Please keep to the lines below from the one with "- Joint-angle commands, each" through the one with "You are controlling", and restate them word for word, ends included.

Start of The data

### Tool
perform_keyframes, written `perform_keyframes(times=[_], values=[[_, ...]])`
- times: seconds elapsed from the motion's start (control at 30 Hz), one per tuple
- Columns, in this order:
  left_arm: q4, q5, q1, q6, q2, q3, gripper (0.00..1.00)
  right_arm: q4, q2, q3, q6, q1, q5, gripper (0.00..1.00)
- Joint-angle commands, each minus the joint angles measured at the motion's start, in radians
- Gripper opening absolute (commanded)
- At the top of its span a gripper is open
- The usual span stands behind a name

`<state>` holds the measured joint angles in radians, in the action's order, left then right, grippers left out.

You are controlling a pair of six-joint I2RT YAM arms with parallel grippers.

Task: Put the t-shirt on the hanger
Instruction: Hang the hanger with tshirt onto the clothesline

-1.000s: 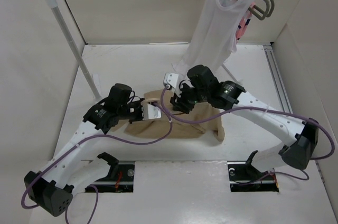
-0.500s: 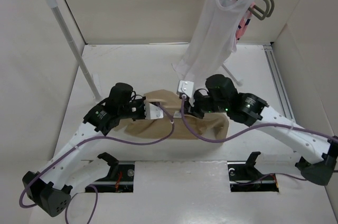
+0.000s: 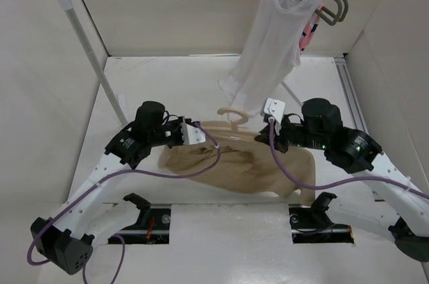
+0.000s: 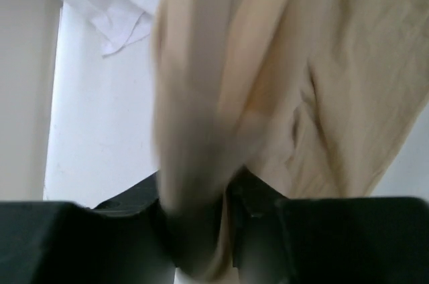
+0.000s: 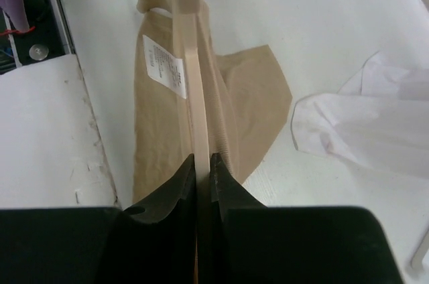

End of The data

→ **Response area**
- Joint-angle commands, each minus the joint angles measured at the motion's start, in radians
- Gripper opening absolute (commanded)
- At the top of its span a gripper is open
- The usual span stands behind a name

`<state>` holds the measured joint angles in radians, in the action's order, left then right, grippers left out.

You are controlling a pair of six-joint I2RT YAM arms with parallel grippers.

This exercise is now finished, and nothing remains to add.